I forgot about the battle with Madara, I'll concede I was probably off on outlasting her. I still doubt that she can pull this off however. Jiraiya has summons that are more powerful than Katsuyu, more jutsu, and doesn't have to fight her close range.


----------



## trance (Jul 11, 2013)

Likes boss said:


> I totally disagree regarding his chakra levels. Tsunade's far exceeds his. Did you not read the Pain chapters. Healing an entire village is far above anything Jirayia can even think of.  Especially considering the average ninja spends a massive amount of their chakra healing one individual.
> 
> Did you not read the Madara battle? She utilized the most chakra straining jutsu in her arsenal while fighting Madara for literally hours. While healing and chakra boosting the other Kage. To even to even further prove my point, she had the chakra to still summon Katsuyu and heal herself and the Kage after hours of fighting.
> 
> To top off my point, she's part Senju. Meaning she had massive chakra levels and life force. Even while using a technique that literally shortens ones life, she still shows no sign of slowing down. Now lets add her chakra control into account...



Yea, forgot about the Madara fight.

It still doesn't change the outcome. He knows she has more stamina and Jiraiya will know a long, drawn out battle is out of the question. 

Tsunade's fighting style is almost entirely taijutsu AKA short range and while I'm not gonna say Jiraiya's faster, he has plenty of tricks to keep her distanced. Gamabunta can keep Katsuyu at bay, while he concentrates on her. If he summons Shima and Fukasaku (with Gamaken's help),  his offensive power greatly increases and at this point, he will probably be mildly exhausted but still able to act and he just has to keep her busy while Gamarinsho is prepped.


----------



## Veracity (Jul 11, 2013)

Trance said:


> Yea, forgot about the Madara fight.
> 
> It still doesn't change the outcome. He knows she has more stamina and Jiraiya will know a long, drawn out battle is out of the question.
> 
> Tsunade's fighting style is almost entirely taijutsu AKA short range and while I'm not gonna say Jiraiya's faster, he has plenty of tricks to keep her distanced. Gamabunta can keep Katsuyu at bay, while he concentrates on her. If he summons Shima and Fukasaku (with Gamaken's help),  his offensive power greatly increases and at this point, he will probably be mildly exhausted but still able to act and he just has to keep her busy while Gamarinsho is prepped.
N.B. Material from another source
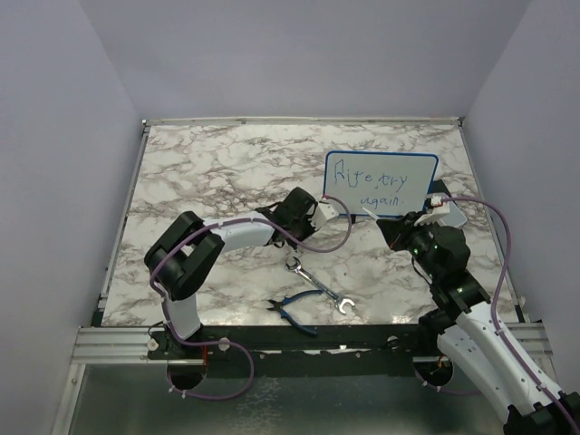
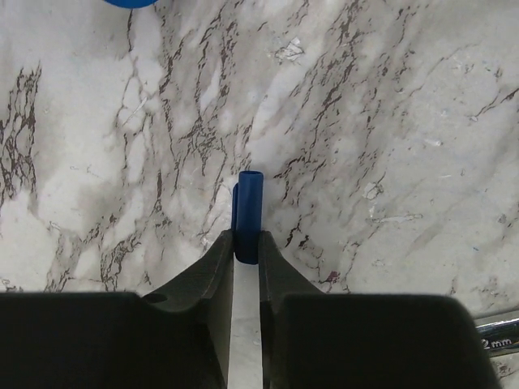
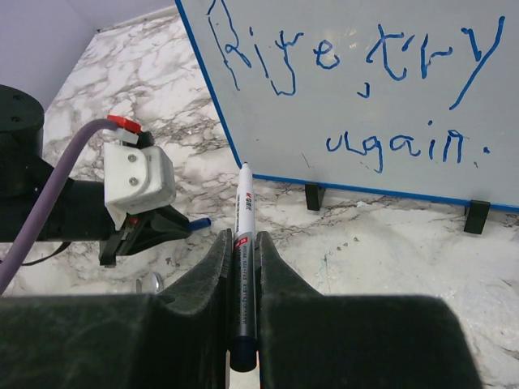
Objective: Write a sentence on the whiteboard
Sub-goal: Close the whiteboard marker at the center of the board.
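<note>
Two tools, one per arm. The right tool is clamped on one marker, a slim white barrel with a red band and a dark rear end, tip pointing towards the whiteboard. The left tool is pinched on one cap, a short blue tube open at its far end.

The single whiteboard, glossy white with a thin blue frame and rounded corners, stands upright at the far right of the surface, just beyond both tools. The sentence runs in two blue handwritten lines, roughly "Rite, try" over "again."

Only the right wrist view shows the whiteboard's two black feet and the lettering clearly. Only the left wrist view shows the cap's hollow end. The overhead view alone shows one bright metal wrench and one pair of blue-handled pliers, lying close together near the front edge. The surface is white marble with grey veins.
</note>
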Robot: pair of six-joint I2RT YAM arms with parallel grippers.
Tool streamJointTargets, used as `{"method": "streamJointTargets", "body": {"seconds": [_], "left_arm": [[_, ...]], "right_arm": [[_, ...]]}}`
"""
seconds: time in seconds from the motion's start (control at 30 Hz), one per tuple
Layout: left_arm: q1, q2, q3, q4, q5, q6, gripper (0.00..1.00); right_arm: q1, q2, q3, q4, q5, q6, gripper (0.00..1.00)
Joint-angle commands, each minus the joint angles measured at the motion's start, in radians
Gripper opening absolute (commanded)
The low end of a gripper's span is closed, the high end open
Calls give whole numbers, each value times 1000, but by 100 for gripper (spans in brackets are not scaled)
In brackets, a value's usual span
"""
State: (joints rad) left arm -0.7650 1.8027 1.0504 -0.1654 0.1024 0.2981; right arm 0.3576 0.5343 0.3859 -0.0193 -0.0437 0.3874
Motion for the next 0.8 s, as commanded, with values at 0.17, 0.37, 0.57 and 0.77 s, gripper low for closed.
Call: {"method": "streamJointTargets", "body": {"seconds": [0.17,0.37,0.57,0.77], "left_arm": [[-82,-35,-66,-8,-138,24,0],[-106,-233,-121,30,-190,-10,0],[-131,-472,-216,8,-140,-51,0],[-198,-664,-291,-33,-136,-86,0]], "right_arm": [[-6,23,27,-41,-76,-20,1],[-6,85,79,-90,-205,-2,1],[-8,176,180,-149,-401,35,1],[-32,268,314,-284,-554,7,1]]}}
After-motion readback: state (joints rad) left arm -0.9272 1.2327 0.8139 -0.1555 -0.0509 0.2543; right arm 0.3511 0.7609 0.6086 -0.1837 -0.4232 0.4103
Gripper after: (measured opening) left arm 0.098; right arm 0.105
I don't think Gambunta changes a thing. Tsunade is FAR faster then him, and can inflict serious damage with even a flick. A punch is certain death. While as Katusyu, Jirayia can't really kill, and a hundred cat sized Katusyus spitting acid at Jirayia is going to be a problem. She can also use Katusyu to trip or cause Jirayia to move in directions he doesn't want to move in. 
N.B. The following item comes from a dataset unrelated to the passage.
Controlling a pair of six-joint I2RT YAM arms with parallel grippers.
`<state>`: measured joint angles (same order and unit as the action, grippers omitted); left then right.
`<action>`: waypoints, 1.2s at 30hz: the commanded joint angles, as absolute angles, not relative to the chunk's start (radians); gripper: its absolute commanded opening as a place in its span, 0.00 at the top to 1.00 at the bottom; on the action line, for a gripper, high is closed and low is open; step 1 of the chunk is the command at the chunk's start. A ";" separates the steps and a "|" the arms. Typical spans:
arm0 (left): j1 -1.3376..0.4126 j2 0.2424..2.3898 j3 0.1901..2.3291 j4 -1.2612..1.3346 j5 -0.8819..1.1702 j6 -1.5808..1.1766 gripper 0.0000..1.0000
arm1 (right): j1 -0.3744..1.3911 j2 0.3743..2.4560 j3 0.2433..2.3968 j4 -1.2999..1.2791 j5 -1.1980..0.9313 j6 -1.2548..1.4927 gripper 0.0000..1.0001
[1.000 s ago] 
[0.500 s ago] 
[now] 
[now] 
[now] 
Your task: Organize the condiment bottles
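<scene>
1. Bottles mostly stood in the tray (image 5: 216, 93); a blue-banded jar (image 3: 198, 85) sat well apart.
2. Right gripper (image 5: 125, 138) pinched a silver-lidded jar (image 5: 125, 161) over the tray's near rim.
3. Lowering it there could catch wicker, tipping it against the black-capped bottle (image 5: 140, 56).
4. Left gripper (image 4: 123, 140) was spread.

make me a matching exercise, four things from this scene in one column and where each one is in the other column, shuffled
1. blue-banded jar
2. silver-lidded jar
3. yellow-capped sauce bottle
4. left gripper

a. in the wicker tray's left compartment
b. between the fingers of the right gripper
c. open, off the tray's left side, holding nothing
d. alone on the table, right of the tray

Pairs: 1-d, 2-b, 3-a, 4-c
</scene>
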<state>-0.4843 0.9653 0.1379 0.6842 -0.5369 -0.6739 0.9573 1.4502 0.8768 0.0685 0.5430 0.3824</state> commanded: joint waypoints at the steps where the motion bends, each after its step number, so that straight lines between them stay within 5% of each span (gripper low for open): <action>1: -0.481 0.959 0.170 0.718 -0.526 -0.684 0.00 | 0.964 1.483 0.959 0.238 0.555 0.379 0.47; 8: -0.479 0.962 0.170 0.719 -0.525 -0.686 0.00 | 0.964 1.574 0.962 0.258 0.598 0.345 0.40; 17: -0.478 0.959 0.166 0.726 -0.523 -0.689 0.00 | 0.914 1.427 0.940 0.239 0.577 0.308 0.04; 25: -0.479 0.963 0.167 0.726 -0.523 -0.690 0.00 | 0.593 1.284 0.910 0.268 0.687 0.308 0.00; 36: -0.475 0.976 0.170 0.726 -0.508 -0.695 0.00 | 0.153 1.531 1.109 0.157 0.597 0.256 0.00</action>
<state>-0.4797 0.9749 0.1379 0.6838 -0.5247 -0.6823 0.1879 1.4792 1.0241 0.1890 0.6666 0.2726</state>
As for Jirayia, him and Tsunade are neck in neck in speed.(unless your willing to believe J-man>Oro in terms of speed. Which I can't agree with) That along with full knowledge makes Taunade fully capable of keeping Jirayia close. She plays this game, while avoiding and/or tanking Jirayia's jutsu until Tsunade manages to land a single touch. Touching him shouldn't be a problem with the aid of Katusyu.


----------



## trance (Jul 11, 2013)

Likes boss said:


> I don't think Gambunta changes a thing. Tsunade is FAR faster then him, and *can inflict serious damage with even a flick. A punch is certain death.* While as Katusyu, Jirayia can't really kill, and a hundred cat sized Katusyus spitting acid at Jirayia is going to be a problem. She can also use Katusyu to trip or cause Jirayia to move in directions he doesn't want to move in.
> 
> As for Jirayia, him and Tsunade are neck in neck in speed.(unless your willing to believe J-man>Oro in terms of speed. Which I can't agree with) That along with full knowledge makes Taunade fully capable of keeping Jirayia close. She plays this game, while avoiding and/or tanking Jirayia's jutsu until Tsunade manages to land a single touch. Touching him shouldn't be a problem with the aid of Katusyu.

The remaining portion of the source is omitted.